Its goal is total connectivity among nations and blocs. First of all, the connectivity of land and maritime routes, but also digital connectivity, cultural, energy, economic, political, and environmental connectivity. In other words, China is offering all of its emerging potential for collaboration, co-investment and dialogue with all countries and blocs, without confrontation or imposition.

With regard to land, maritime and port connectivity, more than 50 projects and corridors have either been begun or are operational in China-Asia-Russia-Europe, with Southeast Asia, in Latin America and Africa—some making use of existing systems—and a multitude of maritime routes in all of the world’s seas. In the medium term, there are plans—although not yet project designs—for a tunnel beneath the Bering Strait, which would connect the entire Asian land network with the Pan-American network; a tunnel under the Gibraltar Strait which would connect the European and the African networks; and a number of other tunnels under the sea.

Digital connectivity has only begun, with various partial agreements between countries. Its potential is based on the development of the 5G wireless network, which has been very much slowed down by the opposition of the Trump Administration; on quantum information that China is developing; and on China’s powerful social networks.

Cultural connectivity is also on the march among governments, institutions and universities, as is economic, environmental and energy connectivity with bilateral and regional agreements.

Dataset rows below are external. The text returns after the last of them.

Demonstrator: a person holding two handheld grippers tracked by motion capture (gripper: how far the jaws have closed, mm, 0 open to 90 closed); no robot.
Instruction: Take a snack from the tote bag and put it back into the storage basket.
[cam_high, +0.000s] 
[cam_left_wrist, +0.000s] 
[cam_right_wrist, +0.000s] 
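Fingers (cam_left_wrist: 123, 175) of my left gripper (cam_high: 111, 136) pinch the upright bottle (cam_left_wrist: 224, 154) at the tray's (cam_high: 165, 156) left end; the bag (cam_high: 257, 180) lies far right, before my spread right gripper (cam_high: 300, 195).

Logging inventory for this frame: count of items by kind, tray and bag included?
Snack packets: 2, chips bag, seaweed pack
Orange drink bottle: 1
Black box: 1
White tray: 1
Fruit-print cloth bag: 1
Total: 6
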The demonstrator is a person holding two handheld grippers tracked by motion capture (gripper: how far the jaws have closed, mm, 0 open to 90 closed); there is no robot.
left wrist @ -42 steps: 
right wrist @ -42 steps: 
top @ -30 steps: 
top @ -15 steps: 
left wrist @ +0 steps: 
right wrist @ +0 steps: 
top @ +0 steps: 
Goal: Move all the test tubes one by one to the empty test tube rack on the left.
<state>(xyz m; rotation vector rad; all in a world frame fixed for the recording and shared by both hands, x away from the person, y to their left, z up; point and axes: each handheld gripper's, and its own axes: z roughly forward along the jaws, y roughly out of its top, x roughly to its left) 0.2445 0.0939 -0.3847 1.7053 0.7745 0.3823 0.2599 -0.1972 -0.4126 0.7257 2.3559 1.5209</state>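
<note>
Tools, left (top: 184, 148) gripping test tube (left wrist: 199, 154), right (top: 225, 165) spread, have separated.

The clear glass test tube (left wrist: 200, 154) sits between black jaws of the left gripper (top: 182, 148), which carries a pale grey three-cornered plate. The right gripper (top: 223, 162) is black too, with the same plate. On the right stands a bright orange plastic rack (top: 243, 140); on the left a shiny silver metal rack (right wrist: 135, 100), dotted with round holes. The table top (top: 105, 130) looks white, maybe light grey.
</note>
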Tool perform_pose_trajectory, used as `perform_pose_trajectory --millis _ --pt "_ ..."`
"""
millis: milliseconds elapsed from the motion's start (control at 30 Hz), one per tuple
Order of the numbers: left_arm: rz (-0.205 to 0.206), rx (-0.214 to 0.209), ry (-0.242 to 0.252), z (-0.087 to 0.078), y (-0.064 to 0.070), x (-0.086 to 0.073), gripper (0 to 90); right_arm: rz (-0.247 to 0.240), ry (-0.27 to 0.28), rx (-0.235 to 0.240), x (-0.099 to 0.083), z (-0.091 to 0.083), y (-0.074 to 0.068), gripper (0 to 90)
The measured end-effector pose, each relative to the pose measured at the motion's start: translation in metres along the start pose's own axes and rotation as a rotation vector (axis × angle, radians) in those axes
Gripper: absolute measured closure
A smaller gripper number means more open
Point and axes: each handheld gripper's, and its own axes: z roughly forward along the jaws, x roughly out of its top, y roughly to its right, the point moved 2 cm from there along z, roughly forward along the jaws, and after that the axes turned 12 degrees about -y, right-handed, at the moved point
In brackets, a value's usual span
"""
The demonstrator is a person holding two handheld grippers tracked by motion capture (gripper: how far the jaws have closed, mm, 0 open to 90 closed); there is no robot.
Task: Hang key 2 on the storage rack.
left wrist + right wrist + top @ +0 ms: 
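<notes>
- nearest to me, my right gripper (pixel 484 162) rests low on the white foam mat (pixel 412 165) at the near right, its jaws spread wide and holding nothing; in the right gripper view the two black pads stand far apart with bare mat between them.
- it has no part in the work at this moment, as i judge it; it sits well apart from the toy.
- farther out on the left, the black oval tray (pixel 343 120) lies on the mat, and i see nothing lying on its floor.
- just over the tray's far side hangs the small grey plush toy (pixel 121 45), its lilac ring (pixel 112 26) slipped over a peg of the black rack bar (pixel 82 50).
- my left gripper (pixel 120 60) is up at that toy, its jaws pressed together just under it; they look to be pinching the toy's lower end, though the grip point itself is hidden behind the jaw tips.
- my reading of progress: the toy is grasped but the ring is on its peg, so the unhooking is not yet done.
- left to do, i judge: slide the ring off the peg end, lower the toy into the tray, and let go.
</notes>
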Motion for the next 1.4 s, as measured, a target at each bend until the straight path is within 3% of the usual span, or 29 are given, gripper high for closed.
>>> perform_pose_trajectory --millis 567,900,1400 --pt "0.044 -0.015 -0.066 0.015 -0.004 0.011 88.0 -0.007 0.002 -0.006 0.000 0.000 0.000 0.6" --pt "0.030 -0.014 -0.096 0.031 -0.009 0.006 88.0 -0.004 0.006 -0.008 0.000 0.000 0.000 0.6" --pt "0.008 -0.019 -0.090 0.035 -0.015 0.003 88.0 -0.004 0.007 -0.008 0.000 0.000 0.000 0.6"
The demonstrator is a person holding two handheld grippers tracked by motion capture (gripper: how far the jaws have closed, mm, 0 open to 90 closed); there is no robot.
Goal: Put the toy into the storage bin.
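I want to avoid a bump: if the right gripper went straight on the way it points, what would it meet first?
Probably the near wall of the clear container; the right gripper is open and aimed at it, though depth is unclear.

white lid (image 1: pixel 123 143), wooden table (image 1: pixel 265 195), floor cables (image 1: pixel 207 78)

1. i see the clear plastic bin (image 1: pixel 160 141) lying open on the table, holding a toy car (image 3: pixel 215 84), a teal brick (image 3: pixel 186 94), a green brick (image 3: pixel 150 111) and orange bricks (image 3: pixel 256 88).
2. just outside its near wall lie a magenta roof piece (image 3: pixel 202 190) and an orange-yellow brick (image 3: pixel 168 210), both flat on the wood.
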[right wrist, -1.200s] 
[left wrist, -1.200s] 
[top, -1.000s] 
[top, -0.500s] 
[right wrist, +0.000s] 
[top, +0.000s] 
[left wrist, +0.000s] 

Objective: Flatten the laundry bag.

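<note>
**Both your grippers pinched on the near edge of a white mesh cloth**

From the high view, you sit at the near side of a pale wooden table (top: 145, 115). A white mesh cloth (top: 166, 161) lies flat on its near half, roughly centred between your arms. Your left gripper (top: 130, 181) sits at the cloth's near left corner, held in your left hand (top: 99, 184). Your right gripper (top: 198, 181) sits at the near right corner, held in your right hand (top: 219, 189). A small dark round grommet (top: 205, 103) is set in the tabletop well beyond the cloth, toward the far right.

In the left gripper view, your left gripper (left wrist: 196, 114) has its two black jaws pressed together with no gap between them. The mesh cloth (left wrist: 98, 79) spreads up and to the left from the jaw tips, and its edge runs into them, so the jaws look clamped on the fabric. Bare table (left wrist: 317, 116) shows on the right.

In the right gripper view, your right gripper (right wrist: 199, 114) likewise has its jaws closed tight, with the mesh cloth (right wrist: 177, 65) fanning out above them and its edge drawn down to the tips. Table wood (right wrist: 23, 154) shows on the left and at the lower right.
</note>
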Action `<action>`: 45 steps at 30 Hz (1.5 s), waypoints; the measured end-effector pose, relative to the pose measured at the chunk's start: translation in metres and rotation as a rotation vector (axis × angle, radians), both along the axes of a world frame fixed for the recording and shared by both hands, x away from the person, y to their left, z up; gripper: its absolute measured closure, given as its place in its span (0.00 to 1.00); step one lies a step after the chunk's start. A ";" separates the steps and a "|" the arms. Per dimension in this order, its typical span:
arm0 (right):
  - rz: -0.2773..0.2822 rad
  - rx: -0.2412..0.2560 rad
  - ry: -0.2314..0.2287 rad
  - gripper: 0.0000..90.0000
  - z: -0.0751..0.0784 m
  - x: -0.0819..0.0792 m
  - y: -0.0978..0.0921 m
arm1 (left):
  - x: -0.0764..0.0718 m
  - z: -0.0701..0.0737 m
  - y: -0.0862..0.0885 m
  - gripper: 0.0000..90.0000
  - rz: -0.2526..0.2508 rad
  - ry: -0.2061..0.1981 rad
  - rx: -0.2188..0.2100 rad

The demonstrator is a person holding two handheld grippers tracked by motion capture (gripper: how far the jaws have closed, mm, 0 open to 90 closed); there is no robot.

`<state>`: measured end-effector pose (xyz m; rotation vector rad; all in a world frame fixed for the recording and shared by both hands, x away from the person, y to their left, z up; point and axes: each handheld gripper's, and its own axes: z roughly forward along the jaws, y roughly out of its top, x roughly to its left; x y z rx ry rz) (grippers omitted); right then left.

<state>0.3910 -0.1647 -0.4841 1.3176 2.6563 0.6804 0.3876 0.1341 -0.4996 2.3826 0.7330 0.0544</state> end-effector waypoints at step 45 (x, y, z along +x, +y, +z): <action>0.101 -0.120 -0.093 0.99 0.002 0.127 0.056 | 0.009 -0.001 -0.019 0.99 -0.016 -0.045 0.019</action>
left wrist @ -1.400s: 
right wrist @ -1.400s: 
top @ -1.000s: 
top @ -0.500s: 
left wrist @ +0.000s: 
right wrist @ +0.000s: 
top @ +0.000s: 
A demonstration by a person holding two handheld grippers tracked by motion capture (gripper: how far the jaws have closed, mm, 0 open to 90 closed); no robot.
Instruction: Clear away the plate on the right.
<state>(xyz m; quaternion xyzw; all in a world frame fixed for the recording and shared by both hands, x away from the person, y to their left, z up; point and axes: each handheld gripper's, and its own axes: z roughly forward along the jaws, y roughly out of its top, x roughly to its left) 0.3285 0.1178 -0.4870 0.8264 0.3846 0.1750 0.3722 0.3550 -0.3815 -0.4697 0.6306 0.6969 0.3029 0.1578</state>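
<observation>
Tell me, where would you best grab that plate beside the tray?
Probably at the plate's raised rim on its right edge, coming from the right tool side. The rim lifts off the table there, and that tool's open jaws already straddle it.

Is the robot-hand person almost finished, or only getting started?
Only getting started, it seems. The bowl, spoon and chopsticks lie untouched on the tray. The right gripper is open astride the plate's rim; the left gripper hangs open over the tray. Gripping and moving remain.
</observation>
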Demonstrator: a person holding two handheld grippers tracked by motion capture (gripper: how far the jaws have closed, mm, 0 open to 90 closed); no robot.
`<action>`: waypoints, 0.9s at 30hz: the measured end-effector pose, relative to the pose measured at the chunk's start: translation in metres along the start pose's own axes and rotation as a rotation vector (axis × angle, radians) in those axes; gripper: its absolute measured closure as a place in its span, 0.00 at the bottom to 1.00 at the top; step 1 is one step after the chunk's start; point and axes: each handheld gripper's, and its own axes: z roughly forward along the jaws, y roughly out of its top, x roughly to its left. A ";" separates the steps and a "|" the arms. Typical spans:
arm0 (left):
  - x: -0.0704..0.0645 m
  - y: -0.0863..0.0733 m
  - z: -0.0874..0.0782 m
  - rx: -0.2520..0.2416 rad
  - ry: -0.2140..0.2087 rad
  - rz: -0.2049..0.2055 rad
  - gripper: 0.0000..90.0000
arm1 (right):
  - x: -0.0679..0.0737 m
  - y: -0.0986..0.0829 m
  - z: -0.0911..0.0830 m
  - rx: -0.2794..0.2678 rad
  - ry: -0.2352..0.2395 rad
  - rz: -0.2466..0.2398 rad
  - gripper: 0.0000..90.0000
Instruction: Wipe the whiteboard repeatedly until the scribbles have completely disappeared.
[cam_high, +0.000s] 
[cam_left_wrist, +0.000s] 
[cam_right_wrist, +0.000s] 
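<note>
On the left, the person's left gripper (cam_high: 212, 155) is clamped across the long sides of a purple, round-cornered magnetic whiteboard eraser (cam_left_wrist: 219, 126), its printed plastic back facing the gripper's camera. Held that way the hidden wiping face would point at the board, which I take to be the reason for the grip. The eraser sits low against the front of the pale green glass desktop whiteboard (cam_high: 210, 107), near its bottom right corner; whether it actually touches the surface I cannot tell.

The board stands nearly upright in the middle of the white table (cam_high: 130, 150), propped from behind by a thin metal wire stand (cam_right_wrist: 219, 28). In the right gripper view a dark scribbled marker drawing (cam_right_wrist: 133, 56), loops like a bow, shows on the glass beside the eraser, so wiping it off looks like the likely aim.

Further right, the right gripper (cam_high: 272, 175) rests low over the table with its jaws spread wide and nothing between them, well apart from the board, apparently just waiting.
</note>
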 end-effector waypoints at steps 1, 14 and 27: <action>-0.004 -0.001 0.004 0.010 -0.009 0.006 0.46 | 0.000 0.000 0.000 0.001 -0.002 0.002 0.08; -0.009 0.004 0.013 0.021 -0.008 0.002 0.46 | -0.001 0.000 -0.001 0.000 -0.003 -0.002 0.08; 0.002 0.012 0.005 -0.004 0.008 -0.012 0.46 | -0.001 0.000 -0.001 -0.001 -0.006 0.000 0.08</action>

Political connectivity is based on agreements with ASEAN [Association of Southeast Asian Nations], the SCO [Shanghai Cooperation Organization], the China-Africa Forum, summits with the European Union, and dozens of other multilateral institutions.

And the entire program is being made viable with financing from some 20 big international banks and funds, whose assets exceed $15 trillion. Not to mention that the disbursements already made to date in concrete projects underway is over $6 trillion.

Fourth, OBOR is the project that expresses China’s global presence. China has reemerged as a global power: It has “returned” to stay, in a solid and stable manner, in the international concert, and it wants to do so in harmony, in collaboration with all—open to understanding and dialogue, and doing so by setting in motion this macro-project of global connectivity in all fields, with all countries, peoples and blocs which accept it.

This program, this project, this approach is far from the image that is being transmitted of a China that intends to seize hegemony from others. China—and I have heard this hundreds of times from its politicians—does not aspire to be a super-power, nor is it interested in replacing any other power. It does want, and it aspires to participate in possible global governance, to the degree called for by its current and future position in the real world of the 21st century. That is the meaning and the goal of the entire OBOR, or New Silk Road project. Thank you very much.